A marketplace can calculate concentration by measuring the percentage of GMV the top buyers or sellers account for. A whale curve plots the number of customers versus the business they generate over a period of time.
Sector Concentration
It's important to look at the level of concentration a marketplace has in specific verticals or sectors. Focus is important, but it's also good to know whether or not transactions are taking place in a profitable and growing segment.
Acquisition
User acquisition in DeFi is still in its infancy. Most acquisition today happens through word-of-mouth via social channels like Twitter, Discord, Telegram or Reddit.
One interesting and unique innovation around user acquisition is called liquidity mining, which allocates an application's tokens in return for providing liquidity to the protocol and/or using the application. This approach has been very successful in bootstrapping new applications, and most major DeFi apps now use it. Time will tell how effective this acquisition strategy will be and how well these incentivized users will be retained.
Customer Acquisition Cost (CAC)
CAC is the cost to acquire a customer. It should be calculated for both supply and demand side, and should include sales and marketing staff and expenses, including above-the-line media costs. More detail on customer funnels, like the AARRR framework, can be found here.
Channel scalability
How much could you increase your spend in a given channel without increasing CAC or reducing the quality of the acquired users? This is channel scalability.
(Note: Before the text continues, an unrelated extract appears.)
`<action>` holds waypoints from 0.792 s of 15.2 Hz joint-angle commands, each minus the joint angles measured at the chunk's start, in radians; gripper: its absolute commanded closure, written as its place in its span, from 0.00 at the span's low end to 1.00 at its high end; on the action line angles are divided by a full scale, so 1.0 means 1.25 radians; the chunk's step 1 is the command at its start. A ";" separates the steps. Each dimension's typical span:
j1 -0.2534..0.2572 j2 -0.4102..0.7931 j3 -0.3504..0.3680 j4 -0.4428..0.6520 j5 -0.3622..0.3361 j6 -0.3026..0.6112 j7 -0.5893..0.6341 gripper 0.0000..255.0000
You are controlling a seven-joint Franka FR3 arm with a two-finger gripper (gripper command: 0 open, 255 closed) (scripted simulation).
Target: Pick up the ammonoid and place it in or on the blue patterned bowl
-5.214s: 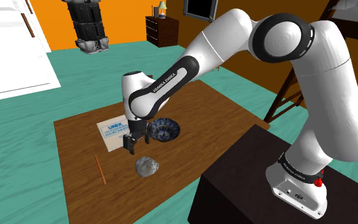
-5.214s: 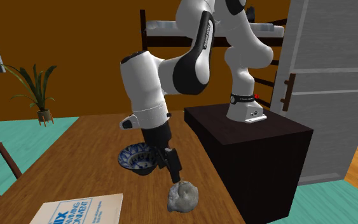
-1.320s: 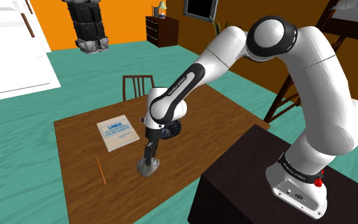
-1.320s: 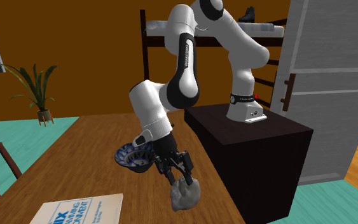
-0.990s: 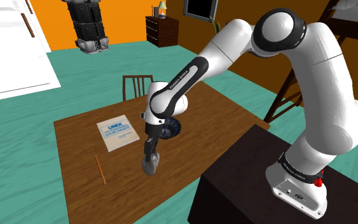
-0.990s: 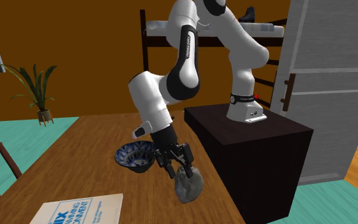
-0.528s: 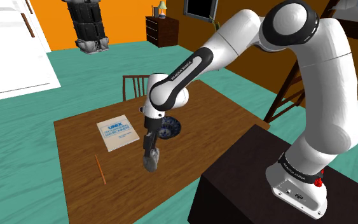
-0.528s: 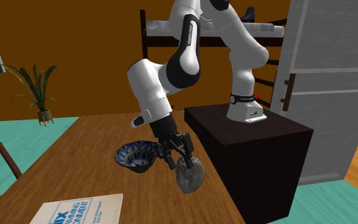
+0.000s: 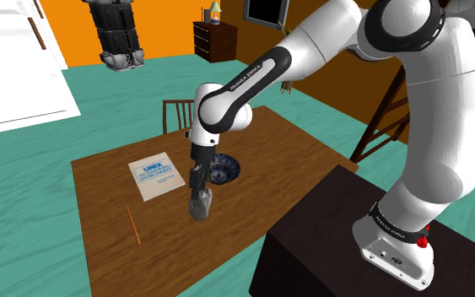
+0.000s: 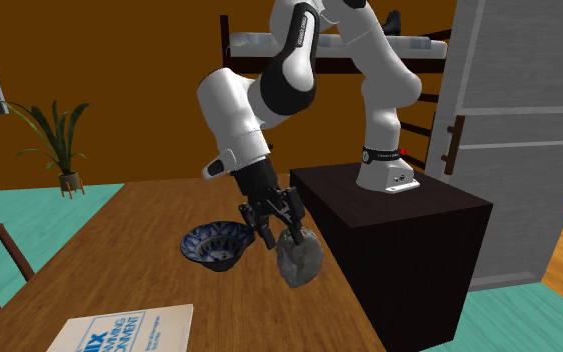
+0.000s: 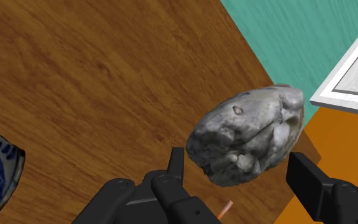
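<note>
Clasping the grey ammonoid (image 10: 299,260) (clear of the table (image 10: 119,260)), the jaws hang just beside the blue patterned bowl (image 10: 216,243).

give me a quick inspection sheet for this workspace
surface: brown wooden table, nothing spilled seen
job's things: grey ammonoid held clear of the table, beside the blue patterned bowl, not over it; bowl upright on the table
clutter: white and blue booklet; orange pencil
grippers: hand shut on the ammonoid
cables: nothing seen
surroundings: chair at the table's far edge, dark stand, teal floor, potted plant
</note>
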 commanded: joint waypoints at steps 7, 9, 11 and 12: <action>-0.059 -0.046 0.008 0.012 0.012 -0.074 -0.036 1.00; -0.085 -0.048 0.000 0.025 0.008 -0.102 -0.062 1.00; -0.108 -0.047 -0.010 0.042 0.003 -0.130 -0.086 1.00; -0.120 -0.046 -0.016 0.053 -0.001 -0.145 -0.098 1.00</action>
You can measure channel scalability by tracking CAC by channel over time and breaking out cohorts by acquisition channel to see how changes in channel spend impact key metrics.
Channel mix
A diverse mix of acquisition channels is important. You should compare CAC and retention across channels to evaluate the return on investment between channels.
Over dependence on a single channel introduces significant risk. For example, if you're dependent on SEO, Google could change their algorithm. Or if you're using paid acquisition, your channel might not scale (your partners might run out of leads for you).
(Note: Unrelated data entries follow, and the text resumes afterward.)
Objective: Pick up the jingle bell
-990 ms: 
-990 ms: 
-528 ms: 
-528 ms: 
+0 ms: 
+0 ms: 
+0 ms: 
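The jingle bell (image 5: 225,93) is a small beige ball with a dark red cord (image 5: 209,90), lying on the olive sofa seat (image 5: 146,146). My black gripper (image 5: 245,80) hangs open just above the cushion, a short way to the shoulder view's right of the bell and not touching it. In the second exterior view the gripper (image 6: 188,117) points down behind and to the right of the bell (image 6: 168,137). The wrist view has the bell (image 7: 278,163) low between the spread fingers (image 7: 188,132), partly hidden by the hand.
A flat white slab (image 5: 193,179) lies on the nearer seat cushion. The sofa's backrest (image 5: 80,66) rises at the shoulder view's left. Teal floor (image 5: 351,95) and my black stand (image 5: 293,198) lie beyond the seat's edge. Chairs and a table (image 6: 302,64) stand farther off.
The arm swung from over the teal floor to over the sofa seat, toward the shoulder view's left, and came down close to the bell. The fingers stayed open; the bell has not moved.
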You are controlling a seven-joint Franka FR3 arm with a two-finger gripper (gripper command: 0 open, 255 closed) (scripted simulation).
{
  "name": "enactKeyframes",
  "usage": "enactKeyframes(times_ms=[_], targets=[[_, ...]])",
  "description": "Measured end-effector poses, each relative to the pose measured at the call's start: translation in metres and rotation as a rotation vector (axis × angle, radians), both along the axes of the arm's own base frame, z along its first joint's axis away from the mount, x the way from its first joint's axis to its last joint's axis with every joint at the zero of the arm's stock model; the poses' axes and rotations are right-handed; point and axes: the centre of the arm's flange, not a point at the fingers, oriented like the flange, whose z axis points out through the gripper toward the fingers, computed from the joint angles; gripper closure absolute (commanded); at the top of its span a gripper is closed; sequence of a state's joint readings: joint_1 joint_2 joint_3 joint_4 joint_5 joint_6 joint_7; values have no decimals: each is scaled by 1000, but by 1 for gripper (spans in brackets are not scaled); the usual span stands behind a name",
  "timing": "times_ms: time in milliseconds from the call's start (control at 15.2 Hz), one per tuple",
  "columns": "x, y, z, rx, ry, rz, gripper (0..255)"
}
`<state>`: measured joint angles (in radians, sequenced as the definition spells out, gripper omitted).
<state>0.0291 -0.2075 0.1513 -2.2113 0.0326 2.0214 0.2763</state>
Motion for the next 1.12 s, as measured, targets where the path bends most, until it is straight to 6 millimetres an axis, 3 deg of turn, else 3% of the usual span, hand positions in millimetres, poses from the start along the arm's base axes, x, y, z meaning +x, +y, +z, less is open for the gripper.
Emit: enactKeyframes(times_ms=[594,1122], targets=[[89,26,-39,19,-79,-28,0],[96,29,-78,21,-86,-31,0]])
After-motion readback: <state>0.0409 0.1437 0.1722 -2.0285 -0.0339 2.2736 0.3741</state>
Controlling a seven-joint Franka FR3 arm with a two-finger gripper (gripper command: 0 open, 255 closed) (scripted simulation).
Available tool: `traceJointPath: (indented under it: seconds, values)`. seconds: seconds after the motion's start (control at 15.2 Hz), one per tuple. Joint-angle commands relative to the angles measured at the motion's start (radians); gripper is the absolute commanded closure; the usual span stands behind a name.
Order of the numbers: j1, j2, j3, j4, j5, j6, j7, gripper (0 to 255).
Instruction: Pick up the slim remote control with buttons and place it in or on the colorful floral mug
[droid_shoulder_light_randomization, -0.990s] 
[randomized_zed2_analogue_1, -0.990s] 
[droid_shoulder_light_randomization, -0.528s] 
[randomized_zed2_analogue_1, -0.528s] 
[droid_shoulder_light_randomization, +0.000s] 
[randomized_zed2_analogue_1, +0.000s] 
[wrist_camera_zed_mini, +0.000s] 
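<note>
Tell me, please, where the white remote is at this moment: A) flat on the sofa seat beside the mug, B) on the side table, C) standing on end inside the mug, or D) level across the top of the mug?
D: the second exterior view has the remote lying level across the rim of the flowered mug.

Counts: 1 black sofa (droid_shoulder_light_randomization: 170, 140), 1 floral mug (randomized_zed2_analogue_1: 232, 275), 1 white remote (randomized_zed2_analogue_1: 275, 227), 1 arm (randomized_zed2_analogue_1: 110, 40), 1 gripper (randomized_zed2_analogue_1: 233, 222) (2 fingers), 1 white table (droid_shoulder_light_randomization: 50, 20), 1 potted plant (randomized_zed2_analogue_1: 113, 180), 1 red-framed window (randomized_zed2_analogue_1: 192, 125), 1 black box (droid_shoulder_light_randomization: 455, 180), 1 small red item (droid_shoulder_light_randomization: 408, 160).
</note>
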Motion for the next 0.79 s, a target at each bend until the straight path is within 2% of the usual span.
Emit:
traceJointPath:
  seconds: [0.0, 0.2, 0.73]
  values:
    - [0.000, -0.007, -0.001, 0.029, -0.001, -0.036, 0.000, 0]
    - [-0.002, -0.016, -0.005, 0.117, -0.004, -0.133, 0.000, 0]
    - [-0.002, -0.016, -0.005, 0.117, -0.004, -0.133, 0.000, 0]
The best form of acquisition is word-of-mouth, especially when it can be facilitated via a viral messaging interaction.
ROI
Life-time Value
Life-time value (LTV) is the economic value that a buyer or seller is expected to generate on the platform over a typical "lifetime" on a contribution margin basis. The appropriate "lifetime" to choose varies by application. 1-3 years is common, but might be much longer for a very sticky consumer financial application. You can generate an LTV curve by taking a weighted average of customer cohorts (by size) and plotting the cumulative sum.
LTV/CAC
LTV/CAC measures the return on investment generated by acquiring an incremental customer. A good ratio on a contribution margin basis is 3:1. A ratio of 4:1 means a very good business model. A ratio of 5:1 or higher may mean you could grow the business faster by investing more in marketing.
Unit Economics
Unit economics tells you whether an average transaction on the marketplace is bringing an economic benefit to the network. It's calculated by subtracting the cost per transaction and any associated variable costs from the average order value.
Network effects often cause unit economics to improve over time. This is because network effects reduce the incentives required for each side of the market, reduce the percentage of paid users, and increase pricing power.
Cash
To win an industry, a marketplace must be building a long term sustainable business (i.e. a going concern). Sufficient cash to invest in improving the marketplace to defend against competition and acquiring/servicing customers is critical.
In the same way an early stage startup must diligently monitor burn and fundraising needs, so must a DeFi crypto network. DeFi applications raise money from investors through public or private offerings, maintain a treasury to invest in continued development and customer acquisition, and have token mechanics like inflation and rewards to replenish the treasury and compensate for work done for the network.